Try it: Among the entries below, find each line with "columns" and show it.
►
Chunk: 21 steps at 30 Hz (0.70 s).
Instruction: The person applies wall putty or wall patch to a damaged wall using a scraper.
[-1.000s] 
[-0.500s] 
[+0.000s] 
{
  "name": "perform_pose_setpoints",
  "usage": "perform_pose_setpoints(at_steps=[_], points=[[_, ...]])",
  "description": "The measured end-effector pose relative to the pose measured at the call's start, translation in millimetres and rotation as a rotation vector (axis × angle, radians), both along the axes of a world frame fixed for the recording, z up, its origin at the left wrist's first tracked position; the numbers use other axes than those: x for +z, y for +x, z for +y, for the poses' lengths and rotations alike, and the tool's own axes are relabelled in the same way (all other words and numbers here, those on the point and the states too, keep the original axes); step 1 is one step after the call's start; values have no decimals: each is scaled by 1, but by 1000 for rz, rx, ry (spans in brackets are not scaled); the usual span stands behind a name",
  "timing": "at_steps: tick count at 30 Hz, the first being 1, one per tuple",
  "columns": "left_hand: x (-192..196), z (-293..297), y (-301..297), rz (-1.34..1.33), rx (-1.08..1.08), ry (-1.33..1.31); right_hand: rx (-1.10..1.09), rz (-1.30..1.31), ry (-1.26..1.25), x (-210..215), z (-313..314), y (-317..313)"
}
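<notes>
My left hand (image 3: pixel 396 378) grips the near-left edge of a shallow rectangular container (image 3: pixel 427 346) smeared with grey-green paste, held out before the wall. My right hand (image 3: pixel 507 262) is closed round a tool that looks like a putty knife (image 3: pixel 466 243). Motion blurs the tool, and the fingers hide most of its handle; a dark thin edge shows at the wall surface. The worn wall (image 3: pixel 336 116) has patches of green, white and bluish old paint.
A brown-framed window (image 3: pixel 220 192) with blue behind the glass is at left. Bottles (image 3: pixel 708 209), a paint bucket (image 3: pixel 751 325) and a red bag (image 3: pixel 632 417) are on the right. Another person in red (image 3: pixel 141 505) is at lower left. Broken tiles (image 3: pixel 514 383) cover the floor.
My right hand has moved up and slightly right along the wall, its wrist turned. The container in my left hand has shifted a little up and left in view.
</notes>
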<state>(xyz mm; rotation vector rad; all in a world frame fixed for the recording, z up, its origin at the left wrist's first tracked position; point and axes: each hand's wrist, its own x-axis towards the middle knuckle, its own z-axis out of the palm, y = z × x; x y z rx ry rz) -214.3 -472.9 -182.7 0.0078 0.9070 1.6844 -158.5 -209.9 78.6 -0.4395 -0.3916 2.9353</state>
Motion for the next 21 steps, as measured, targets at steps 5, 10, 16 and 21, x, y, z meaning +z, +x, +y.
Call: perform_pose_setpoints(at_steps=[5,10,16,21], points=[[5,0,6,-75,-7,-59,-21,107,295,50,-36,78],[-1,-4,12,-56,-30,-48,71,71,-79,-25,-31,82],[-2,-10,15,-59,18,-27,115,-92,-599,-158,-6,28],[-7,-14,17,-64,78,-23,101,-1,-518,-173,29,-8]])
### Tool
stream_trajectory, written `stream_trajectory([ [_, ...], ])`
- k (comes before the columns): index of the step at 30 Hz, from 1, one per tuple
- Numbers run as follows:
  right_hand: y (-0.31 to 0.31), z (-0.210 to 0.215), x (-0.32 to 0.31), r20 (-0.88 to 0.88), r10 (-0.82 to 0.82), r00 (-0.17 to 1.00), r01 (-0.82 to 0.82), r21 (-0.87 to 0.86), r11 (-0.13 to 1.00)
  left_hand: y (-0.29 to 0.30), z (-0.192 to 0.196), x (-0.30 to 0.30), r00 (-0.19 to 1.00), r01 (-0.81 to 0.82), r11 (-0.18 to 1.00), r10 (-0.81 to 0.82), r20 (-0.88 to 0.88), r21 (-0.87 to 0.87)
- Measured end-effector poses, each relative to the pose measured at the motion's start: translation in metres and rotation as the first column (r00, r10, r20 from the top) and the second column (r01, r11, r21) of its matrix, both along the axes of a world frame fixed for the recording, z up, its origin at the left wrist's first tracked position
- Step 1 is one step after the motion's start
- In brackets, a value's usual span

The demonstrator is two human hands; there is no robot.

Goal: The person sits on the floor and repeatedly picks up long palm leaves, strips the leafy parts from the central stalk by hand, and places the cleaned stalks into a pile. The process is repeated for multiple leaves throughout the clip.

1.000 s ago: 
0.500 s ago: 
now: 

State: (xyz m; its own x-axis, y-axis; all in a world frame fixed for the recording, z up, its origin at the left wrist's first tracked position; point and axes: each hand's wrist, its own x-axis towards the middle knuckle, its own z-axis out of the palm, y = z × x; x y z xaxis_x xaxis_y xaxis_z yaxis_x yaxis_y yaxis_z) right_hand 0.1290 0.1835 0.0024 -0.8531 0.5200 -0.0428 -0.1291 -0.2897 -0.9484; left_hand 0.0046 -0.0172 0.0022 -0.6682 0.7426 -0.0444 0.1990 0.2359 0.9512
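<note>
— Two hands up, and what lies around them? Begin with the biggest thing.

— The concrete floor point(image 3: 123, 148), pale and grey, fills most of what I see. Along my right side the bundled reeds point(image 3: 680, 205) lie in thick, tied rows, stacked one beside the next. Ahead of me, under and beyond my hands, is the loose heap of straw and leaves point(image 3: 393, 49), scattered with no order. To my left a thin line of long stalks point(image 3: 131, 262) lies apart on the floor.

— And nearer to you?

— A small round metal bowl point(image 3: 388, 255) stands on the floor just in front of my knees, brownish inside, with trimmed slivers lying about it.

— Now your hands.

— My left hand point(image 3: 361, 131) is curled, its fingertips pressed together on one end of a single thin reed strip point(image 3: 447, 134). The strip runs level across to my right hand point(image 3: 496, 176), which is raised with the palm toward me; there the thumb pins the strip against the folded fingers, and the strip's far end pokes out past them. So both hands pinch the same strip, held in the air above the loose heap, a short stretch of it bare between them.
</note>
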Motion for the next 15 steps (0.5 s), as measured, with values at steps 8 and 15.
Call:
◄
Solution:
  "columns": "left_hand: x (-192..196), z (-293..297), y (-301..297), rz (-1.34..1.33), rx (-1.08..1.08), ry (-1.33..1.31); right_hand: rx (-1.10..1.09), rz (-1.30..1.31), ry (-1.26..1.25), x (-210..215), z (-313..314), y (-317..313)"
- k (comes before the columns): index of the step at 30 Hz, from 1, one per tuple

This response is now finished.